We tested this approach with letters conforming to "DIN 91379: Characters and defined character sequences in Unicode for the electronic processing of names and data exchange in Europe, with CD-ROM" (and the predecessor DIN SPEC 91379) which describes a subset of Unicode consisting mainly of Latin letters and diacritic signs. This standard will be mandatory for the data exchange of the German administration with citizens and businesses from Nov. 2024.

Non-Latin scripts

The processing of text in other languages and scripts using this approach should be possible, you are invited to try it and share the results.

Usage

1. Step: Enable advanced glyph layout using kerning and ligatures

import com.lowagie.text.pdf.LayoutProcessor;
...
    LayoutProcessor.enableKernLiga();

Java's Bidi-class is used to deduce the text direction for each chunk of text.

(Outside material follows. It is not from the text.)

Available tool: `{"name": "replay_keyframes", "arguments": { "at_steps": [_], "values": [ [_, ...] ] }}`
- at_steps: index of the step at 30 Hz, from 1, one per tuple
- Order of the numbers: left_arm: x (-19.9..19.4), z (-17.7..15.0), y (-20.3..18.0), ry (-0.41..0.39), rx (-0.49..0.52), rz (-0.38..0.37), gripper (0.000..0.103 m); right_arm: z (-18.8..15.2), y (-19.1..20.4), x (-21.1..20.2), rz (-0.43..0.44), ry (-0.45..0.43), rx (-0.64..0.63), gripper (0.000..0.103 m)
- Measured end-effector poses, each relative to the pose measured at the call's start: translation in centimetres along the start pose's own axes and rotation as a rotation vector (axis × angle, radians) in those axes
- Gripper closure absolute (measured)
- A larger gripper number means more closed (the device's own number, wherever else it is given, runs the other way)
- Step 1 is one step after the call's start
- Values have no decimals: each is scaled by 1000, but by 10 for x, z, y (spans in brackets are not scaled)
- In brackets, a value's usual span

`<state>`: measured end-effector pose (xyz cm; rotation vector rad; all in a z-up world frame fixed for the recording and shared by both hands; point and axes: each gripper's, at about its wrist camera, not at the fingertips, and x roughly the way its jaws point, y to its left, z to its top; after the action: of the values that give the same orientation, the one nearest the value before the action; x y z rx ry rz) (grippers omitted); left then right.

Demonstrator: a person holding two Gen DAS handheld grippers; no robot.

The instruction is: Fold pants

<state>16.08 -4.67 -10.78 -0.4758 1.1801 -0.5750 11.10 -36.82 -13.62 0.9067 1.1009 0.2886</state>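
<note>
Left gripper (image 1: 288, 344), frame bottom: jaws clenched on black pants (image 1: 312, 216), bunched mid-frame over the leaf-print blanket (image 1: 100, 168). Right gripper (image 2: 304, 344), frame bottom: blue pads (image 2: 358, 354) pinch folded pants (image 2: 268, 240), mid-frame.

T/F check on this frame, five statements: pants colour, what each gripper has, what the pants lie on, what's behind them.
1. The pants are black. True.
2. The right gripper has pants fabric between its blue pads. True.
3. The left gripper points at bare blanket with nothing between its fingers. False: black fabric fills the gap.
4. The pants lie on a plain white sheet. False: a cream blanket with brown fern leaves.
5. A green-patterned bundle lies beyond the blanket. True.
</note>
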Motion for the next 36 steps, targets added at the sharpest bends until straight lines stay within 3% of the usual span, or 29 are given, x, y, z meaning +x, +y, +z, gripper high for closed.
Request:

Optionally it is possible to provide a different text direction for the whole text

    LayoutProcessor.enableKernLiga(java.awt.Font.LAYOUT_RIGHT_TO_LEFT);

2. Step: Provide an OpenType font

Provide an OpenType font containing the necessary characters and positioning information, e.g. a font from the Google Noto fonts.

    String fontFileName = "com/lowagie/examples/fonts/NotoSans-Regular.ttf";
    FontFactory.register(fontFileName, "sans");
    Font font = FontFactory.getFont("sans", BaseFont.IDENTITY_H, fontSize);

3. Step: Further processing

Process the document or form as usual.

Examples

Producing a document

GlyphLayoutDocumentDinSpec91379.java

Processing a form

GlyphLayoutFormDinSpec91379.java

References

  1. DIN 91379 (English Wikipedia)
  2. DIN 91379 (German Wikipedia)
  3. DIN 91379 Characters and Sequences (GitHub)
  4. String.Latin+ 1.2 (extended and commented version of DIN SPEC 91379 in German, free download)
  5. DIN SPEC 91379: Characters in Unicode for the electronic processing of names and data exchange in Europe (free download after registration)
  6. DIN 91379:2022-08: Characters and defined character sequences in Unicode for the electronic processing of names and data exchange in Europe, with CD-ROM (access chargeable)
  7. Decision of IT Planungsrat 2022/51 (in German)
  8. Noto Latin, Greek, Cyrillic fonts, see Google, GitHub
  9. HarfBuzz text shaping library